== Assignment ==
Skipping any pictures, repeat exactly and only the lines from the one that holds "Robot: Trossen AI" to the last line of the material, both included.
####################
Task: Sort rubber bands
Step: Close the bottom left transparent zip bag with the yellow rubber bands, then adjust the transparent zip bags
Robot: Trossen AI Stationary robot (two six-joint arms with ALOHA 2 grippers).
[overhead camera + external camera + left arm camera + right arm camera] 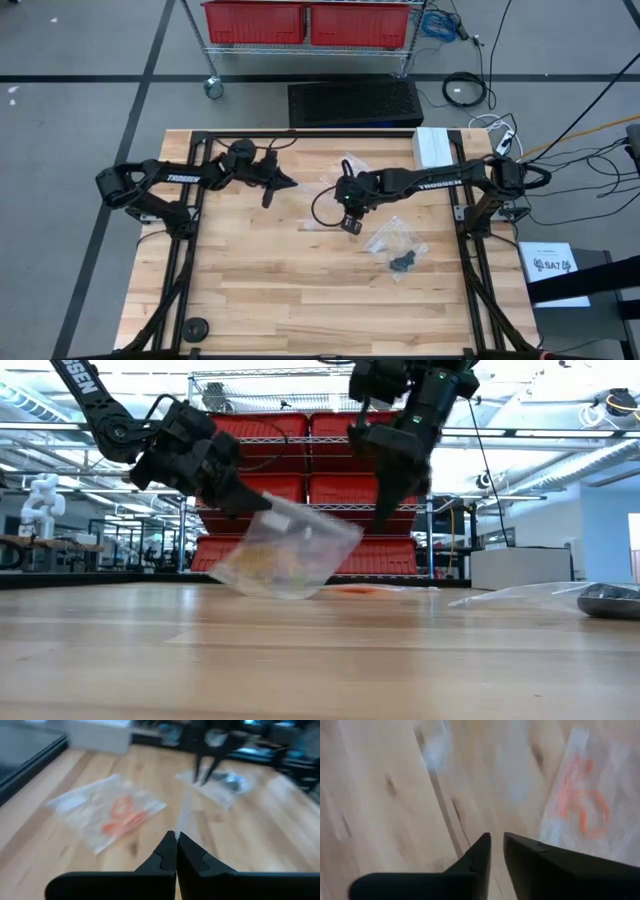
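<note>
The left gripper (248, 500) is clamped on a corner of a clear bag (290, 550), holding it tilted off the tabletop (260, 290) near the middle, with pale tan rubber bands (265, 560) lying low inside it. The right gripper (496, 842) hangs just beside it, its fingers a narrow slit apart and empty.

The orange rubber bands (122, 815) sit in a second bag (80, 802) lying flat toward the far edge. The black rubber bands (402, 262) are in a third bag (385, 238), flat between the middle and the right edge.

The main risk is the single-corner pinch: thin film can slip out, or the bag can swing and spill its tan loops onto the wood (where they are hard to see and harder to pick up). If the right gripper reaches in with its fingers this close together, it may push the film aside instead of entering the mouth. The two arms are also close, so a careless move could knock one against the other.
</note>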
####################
== Exercise output ==
Robot: Trossen AI Stationary robot (two six-joint arms with ALOHA 2 grippers).
[overhead camera + external camera + left arm camera + right arm camera] 
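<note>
The left gripper (248, 500) is clamped on a corner of a clear bag (290, 550), holding it tilted off the tabletop (260, 290) near the middle, with pale tan rubber bands (265, 560) lying low inside it. The right gripper (496, 842) hangs just beside it, its fingers a narrow slit apart and empty.

The orange rubber bands (122, 815) sit in a second bag (80, 802) lying flat toward the far edge. The black rubber bands (402, 262) are in a third bag (385, 238), flat between the middle and the right edge.

The main risk is the single-corner pinch: thin film can slip out, or the bag can swing and spill its tan loops onto the wood (where they are hard to see and harder to pick up). If the right gripper reaches in with its fingers this close together, it may push the film aside instead of entering the mouth. The two arms are also close, so a careless move could knock one against the other.
</note>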

This exercise has been completed.